Innovation Goals¶

MESA retains all three reviewer-praised innovation goals at full technical depth, demonstrated at prototype scale on leveraged infrastructure.

Goal 1 — Open-Source Data Lakehouse Prototype¶

Stack: DuckLake, Apache Iceberg, Parquet
Capabilities: time-travel versioning, sub-second analytical queries
Leveraged compute: Jetstream-2 VMs, CyVerse production databases, UA HPC cost-recovery
Lead: Co-PI L. Cao with Sci. Researcher I. Choi and GRA 2 (CS Database)
WBS: 4.0
Component: Data Lakehouse

The Lakehouse stores AVU (attribute/value/unit) metadata for iRODS collections in a queryable, time-travelable catalog. AI-powered metadata generation populates the catalog automatically, eliminating weeks of manual cataloging that currently delay research.

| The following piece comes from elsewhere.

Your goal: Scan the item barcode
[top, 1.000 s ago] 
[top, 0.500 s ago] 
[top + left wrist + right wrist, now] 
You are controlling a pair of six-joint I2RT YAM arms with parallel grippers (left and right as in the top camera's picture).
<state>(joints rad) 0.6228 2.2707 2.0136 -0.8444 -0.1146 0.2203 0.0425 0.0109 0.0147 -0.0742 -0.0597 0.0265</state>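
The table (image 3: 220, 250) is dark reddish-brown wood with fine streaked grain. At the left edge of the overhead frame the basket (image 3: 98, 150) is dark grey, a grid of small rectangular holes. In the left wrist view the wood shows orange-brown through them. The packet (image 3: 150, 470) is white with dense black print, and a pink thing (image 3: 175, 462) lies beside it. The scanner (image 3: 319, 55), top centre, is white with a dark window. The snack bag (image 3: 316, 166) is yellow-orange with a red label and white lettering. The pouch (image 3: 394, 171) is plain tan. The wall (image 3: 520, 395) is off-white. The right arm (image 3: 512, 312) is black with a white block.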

Goal 2 — Federated iRODS Data Mesh Prototype¶

Stack: iRODS policy-engine prototype, CILogon / Globus Auth / ORCID federation, Lakehouse–Mesh interoperability
Lead: Co-PI T. Russell (RENCI) with RSEs Draughn, King, James and GRA 3 (ECE Security / Federated AuthZ)
WBS: 3.0
Component: iRODS Data Mesh

The Data Mesh federates iRODS zones across institutions so that an authorized user can query data wherever it lives, without first copying it into a central repository. The policy engine encodes data-governance rules — provenance, access, retention — as machine-enforceable policy.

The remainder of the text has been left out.